Assignment »
Retype, word for word, every line from the one holding "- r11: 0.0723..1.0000" through the one holding "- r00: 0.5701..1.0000" in the entries below, both included, and only those lines.

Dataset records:
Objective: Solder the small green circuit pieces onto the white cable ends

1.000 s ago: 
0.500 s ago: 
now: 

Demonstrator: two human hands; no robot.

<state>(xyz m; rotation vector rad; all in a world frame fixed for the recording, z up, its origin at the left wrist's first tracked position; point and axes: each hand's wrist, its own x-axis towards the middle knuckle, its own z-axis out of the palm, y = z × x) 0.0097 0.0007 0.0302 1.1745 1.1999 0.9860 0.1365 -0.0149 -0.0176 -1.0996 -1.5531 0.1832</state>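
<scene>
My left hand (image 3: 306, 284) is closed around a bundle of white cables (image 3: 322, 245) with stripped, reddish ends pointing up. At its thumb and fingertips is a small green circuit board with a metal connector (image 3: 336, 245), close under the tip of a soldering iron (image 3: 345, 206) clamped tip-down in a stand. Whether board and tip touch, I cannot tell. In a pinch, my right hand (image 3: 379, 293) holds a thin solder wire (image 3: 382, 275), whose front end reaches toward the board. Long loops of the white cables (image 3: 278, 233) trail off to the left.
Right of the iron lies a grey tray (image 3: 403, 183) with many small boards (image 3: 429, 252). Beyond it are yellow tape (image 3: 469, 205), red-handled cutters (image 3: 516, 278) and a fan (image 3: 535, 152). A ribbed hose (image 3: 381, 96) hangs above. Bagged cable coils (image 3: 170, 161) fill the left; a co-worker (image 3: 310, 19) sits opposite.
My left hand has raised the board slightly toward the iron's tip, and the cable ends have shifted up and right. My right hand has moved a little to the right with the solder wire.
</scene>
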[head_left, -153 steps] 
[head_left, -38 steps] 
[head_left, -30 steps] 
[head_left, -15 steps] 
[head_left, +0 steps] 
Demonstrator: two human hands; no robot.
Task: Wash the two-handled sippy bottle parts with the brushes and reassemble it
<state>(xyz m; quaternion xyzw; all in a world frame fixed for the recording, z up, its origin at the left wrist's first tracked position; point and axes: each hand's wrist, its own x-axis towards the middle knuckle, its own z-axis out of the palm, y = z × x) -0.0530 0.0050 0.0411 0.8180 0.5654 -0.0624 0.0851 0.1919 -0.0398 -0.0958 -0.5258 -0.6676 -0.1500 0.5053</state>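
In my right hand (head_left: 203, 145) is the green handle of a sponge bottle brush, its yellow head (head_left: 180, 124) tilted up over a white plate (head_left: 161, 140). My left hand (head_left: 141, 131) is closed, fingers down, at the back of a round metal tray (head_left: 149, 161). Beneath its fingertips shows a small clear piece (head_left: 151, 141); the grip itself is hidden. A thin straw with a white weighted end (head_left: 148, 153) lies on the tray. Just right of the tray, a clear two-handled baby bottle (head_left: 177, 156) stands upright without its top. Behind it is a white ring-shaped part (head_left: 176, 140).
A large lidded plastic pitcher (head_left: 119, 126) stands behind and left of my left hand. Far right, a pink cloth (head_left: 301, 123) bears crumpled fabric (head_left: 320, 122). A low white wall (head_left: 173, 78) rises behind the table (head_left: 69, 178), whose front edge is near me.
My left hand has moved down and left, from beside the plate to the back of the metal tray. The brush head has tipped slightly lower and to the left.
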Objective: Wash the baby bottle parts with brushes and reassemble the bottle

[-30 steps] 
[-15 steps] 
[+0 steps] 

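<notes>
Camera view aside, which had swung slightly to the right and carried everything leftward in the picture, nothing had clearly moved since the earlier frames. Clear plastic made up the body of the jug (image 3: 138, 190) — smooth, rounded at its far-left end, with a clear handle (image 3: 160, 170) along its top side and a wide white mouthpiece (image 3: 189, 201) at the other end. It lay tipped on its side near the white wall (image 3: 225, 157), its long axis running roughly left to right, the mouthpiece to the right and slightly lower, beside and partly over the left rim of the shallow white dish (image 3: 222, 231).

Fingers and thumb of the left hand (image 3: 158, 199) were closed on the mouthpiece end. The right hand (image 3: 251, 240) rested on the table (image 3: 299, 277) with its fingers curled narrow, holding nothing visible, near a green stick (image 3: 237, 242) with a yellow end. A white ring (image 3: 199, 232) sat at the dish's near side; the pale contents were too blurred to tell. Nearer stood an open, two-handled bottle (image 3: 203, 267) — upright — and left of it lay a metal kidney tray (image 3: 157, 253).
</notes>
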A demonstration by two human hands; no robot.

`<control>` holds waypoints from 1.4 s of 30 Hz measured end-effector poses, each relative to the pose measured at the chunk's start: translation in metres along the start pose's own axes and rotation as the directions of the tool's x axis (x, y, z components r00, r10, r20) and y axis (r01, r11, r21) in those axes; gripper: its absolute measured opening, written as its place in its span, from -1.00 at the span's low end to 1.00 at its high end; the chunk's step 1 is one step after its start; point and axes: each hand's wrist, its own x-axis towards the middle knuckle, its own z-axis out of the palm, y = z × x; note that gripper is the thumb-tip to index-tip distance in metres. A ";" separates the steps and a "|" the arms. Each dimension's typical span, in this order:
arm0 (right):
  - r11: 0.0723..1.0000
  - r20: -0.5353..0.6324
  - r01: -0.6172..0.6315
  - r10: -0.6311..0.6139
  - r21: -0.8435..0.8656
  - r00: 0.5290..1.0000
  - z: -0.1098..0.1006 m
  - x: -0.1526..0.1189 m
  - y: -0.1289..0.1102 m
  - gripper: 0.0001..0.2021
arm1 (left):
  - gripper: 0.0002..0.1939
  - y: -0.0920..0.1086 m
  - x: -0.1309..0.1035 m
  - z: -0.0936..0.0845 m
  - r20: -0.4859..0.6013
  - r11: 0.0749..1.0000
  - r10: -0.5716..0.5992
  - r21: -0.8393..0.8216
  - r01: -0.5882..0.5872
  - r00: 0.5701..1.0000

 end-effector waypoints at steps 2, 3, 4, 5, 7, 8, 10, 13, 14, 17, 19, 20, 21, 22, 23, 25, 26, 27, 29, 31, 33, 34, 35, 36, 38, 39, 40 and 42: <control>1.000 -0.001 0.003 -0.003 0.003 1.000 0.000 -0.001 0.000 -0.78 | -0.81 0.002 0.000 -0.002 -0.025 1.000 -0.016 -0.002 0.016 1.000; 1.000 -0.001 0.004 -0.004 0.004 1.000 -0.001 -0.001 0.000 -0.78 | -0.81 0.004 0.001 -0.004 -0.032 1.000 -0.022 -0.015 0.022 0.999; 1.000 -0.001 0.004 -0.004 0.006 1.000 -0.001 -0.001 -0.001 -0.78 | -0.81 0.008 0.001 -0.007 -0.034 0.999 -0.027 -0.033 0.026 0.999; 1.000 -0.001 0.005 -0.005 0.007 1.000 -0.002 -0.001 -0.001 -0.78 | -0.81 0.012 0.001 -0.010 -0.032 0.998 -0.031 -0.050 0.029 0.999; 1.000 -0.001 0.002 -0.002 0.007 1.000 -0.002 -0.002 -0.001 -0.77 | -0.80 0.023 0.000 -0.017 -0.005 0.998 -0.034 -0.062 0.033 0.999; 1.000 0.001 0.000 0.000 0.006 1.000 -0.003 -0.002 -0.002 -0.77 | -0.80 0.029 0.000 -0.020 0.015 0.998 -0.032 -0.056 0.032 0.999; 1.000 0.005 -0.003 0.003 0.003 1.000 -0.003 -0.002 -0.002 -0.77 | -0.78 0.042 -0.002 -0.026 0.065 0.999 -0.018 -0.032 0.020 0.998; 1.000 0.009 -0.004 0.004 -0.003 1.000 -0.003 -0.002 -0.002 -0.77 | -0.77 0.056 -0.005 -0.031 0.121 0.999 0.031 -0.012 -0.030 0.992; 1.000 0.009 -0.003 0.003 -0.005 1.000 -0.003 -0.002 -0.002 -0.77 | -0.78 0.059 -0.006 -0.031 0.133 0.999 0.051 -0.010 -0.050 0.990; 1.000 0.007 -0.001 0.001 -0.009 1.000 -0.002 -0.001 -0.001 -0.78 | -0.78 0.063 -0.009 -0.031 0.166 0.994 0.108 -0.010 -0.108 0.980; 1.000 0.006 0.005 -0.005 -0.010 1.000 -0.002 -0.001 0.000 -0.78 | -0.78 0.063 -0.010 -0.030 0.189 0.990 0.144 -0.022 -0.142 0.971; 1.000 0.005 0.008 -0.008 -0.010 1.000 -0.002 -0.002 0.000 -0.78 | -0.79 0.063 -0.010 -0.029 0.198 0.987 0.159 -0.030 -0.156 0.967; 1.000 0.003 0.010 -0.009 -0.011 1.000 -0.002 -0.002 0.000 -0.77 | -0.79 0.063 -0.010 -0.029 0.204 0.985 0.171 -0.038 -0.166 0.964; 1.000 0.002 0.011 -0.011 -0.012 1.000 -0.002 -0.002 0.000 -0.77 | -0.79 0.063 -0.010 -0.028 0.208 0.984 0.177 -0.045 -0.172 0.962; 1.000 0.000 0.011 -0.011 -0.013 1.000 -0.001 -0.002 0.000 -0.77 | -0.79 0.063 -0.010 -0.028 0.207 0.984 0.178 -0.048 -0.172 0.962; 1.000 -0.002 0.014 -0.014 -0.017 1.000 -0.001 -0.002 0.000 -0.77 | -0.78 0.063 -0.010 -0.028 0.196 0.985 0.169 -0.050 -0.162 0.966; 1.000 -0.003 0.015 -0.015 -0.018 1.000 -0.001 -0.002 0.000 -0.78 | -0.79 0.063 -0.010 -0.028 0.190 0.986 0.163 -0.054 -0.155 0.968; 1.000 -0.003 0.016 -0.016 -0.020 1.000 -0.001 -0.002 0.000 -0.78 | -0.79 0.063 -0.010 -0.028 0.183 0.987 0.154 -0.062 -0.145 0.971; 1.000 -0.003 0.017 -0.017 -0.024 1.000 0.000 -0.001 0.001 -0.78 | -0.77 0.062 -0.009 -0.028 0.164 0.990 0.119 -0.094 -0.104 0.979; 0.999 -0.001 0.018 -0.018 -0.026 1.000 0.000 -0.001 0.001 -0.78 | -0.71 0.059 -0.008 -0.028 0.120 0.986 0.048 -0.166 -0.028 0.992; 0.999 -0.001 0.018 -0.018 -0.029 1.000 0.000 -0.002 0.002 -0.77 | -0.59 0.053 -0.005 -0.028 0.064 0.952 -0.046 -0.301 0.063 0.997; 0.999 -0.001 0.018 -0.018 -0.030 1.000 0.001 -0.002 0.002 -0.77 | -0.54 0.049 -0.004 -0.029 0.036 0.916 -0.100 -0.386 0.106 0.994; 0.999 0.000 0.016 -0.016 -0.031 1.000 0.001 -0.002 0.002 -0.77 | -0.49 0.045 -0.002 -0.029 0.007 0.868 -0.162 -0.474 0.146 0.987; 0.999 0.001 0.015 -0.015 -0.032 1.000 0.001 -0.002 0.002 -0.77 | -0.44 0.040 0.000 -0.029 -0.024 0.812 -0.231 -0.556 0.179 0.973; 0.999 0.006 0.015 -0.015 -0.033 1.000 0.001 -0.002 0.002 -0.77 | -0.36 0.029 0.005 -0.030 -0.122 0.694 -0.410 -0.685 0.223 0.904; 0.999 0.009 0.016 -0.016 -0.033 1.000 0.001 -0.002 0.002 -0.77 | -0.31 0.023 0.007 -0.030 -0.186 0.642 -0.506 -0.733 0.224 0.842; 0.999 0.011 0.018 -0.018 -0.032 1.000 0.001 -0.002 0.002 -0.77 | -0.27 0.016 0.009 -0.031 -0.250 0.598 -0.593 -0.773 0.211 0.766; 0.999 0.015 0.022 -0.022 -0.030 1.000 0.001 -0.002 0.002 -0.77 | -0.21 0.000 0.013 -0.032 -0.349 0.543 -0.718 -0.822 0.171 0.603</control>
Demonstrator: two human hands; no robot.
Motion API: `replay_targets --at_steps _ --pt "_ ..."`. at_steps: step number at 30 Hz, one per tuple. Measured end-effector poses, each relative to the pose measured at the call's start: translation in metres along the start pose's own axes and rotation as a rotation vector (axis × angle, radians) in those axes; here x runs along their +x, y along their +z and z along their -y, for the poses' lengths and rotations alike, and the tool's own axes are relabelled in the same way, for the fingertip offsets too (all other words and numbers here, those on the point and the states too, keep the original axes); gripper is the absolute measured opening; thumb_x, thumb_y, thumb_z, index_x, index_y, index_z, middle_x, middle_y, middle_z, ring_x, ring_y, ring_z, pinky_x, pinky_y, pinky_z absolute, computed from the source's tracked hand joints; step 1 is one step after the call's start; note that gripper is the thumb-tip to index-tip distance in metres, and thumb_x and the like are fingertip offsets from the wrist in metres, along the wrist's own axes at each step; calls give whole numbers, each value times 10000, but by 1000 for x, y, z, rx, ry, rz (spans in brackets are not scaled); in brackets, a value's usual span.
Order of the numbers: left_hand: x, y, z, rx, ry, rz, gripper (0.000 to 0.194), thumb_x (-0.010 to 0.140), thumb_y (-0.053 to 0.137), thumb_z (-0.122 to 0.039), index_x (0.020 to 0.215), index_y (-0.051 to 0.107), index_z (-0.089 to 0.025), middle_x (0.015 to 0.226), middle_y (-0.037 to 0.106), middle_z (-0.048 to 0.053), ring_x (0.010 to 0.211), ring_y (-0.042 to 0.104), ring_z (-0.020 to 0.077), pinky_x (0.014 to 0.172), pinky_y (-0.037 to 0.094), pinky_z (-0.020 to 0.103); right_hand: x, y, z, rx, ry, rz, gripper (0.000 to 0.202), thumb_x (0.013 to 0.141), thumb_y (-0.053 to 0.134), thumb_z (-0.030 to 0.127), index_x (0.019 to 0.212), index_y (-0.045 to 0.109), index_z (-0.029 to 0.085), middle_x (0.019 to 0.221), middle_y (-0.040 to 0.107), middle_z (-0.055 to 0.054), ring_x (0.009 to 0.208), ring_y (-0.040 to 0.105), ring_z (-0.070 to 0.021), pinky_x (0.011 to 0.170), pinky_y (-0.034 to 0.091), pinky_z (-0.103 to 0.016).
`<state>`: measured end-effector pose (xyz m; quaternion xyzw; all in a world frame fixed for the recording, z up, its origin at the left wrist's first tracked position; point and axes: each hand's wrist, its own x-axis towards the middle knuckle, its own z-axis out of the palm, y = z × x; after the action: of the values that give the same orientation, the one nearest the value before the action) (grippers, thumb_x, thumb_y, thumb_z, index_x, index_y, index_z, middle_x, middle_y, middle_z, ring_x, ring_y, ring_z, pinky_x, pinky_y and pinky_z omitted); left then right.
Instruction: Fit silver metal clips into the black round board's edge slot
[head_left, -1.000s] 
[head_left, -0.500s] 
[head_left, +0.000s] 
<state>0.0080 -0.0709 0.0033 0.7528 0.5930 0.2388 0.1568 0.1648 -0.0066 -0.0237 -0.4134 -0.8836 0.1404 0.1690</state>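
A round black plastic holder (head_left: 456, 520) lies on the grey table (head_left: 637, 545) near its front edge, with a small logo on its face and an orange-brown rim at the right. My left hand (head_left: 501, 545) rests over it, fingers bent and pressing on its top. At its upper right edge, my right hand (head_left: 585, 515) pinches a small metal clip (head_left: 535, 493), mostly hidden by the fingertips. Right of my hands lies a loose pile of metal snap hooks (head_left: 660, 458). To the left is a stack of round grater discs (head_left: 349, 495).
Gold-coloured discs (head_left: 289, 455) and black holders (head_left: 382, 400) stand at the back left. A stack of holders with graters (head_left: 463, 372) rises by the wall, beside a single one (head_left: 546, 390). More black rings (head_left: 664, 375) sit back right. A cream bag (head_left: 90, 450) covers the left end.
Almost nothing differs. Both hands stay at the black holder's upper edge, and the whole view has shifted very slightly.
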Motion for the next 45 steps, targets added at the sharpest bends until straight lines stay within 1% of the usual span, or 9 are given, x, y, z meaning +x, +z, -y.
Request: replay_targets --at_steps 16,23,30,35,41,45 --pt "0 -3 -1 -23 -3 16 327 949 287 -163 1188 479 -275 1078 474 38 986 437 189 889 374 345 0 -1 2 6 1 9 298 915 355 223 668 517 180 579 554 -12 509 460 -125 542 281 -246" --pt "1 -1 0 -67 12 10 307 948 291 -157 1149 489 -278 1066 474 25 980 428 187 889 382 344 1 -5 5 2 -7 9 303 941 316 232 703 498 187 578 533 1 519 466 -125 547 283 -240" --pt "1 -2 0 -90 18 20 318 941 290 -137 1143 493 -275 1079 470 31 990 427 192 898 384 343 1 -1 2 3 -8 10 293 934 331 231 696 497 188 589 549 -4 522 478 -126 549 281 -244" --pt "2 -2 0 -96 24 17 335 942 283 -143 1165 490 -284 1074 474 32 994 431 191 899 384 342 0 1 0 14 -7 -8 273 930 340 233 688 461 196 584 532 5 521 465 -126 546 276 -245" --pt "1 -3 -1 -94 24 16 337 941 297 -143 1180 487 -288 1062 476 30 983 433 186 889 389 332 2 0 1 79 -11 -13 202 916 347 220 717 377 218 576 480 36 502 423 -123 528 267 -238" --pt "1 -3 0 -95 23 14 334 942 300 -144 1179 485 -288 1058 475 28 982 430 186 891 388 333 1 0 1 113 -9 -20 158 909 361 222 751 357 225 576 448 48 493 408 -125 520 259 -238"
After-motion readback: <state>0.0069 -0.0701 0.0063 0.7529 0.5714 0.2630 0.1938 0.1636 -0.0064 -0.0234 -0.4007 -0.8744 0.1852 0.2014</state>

Output for this exercise »
  - r11: 0.0723..1.0000
  - r20: -0.5353..0.6324
  - r01: -0.6172..0.6315
  - r10: -0.6311..0.6139
  - r21: -0.8435..0.8656
  - r00: 0.5290..1.0000
  - z: -0.1098..0.1006 m
  - x: -0.1526..0.1189 m
  - y: -0.1289..0.1102 m
  - gripper: 0.0001..0.2021
arm1 (left):
  - gripper: 0.0002..0.1939
  - y: -0.0920..0.1086 m
  - x: -0.1309..0.1035 m
  - z: -0.0936..0.0845 m
  - r20: -0.4859..0.6013
  - r11: 0.0749..1.0000
  - r10: -0.5716..0.5992
  - r21: -0.8393..0.8216
  - r01: -0.5882..0.5872
  - r00: 0.5701..1.0000

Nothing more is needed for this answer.